The current bill before the House will also improve the effectiveness of the Australian telecommunications access regime by extending the evidentiary certificate regime to lawful access to telecommunications data authorised under chapter 4 of the Telecommunications (Interception and Access) Act and allowing the managing director or the secretary of a carrier to delegate their evidentiary certificate functions; by clarifying that lawfully intercepted information can be used, communicated and used in proceedings by the Australian Federal Police in applications for interim and final control orders and initial and final preventative detention orders under divisions 104 and 105 of the Criminal Code Act 1995; and by making consequential amendments to reflect amendments to the Police Integrity Commission Act 1996 of New South Wales in relation to the investigation of the corrupt conduct of an administrative officer of the New South Wales Police Force or the misconduct of an officer of the New South Wales Crime Commission.

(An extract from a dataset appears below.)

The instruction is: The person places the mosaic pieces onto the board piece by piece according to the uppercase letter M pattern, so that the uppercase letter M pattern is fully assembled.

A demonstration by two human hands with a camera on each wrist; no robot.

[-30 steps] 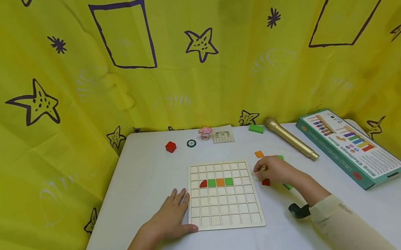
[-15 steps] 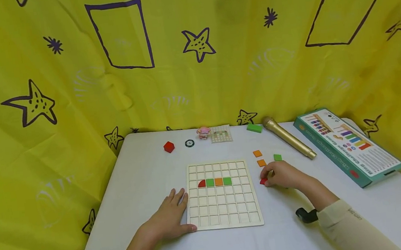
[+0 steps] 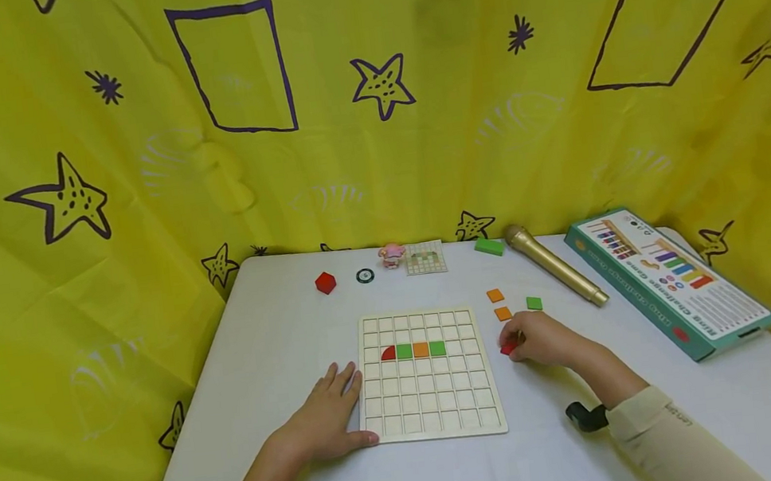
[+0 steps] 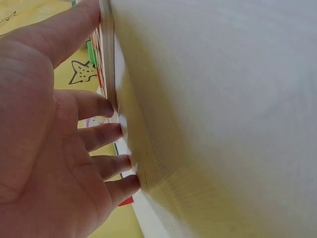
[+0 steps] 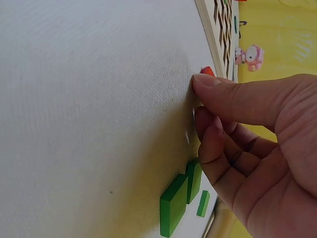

As mentioned in the explanatory memorandum, the bill ensures that all legitimate activities in relation to protecting computer networks—whether it is the infrastructure or the information stored or transmitted by them—which are undertaken by network administrators in either the government or non-government sectors do not inadvertently constitute an offence under the T(IA) Act. However, the new provisions do not make such activities compulsory. Utilising the provisions in relation to network protection remains at the discretion of the owner or operator of the network.

As with all measures that seek to protect us, and in this case protect us from a vast range of information being exposed to criminal networks, the issue comes down to a person’s right to know, a person’s ability to use information that they acquire in the course of protecting a network and the privacy of the individual concerned. I note that the Office of the Privacy Commissioner, in making a submission to the Senate Standing Committee on Legal and Constitutional Affairs, has a number of suggestions aimed at enhancing aspects of the bill. I note those because I think they well illustrate the tension in a debate of this nature. Those recommendations are that the bill could provide additional guidance on the operation of the provisions to assist organisations to train authorised persons in respect of what action is lawfully permitted to be undertaken under the scheme. Any exceptions permitting secondary uses or disclosures should be well defined. So these exceptions should align with community expectations and be based on clearly articulated public policy reasons—that is, if you proceed to use, for secondary purposes, information that is acquired in the course of protecting a network. In clause 15, regarding misuse of the computer network, the bill should clarify that disciplinary action applies to activities that pose a risk to network security only. Consideration could be given to including in the bill a provision to allow individuals access to intercepted communications that relate to them, to be modelled on national privacy principles in the Privacy Act. The Office of the Privacy Commissioner also suggests that all intercepted records of a communication, whether the original or a copy obtained for the purpose of network security, should be destroyed when no longer needed for that purpose. That strengthens the requirement to destroy information.

As I noted, the bill was referred to the Senate Standing Committee on Legal and Constitutional Affairs on 17 September and it is due to report by 16 November. While the coalition supports the bill, we foreshadow the possibility of amendments in the Senate pending the committee’s recommendations.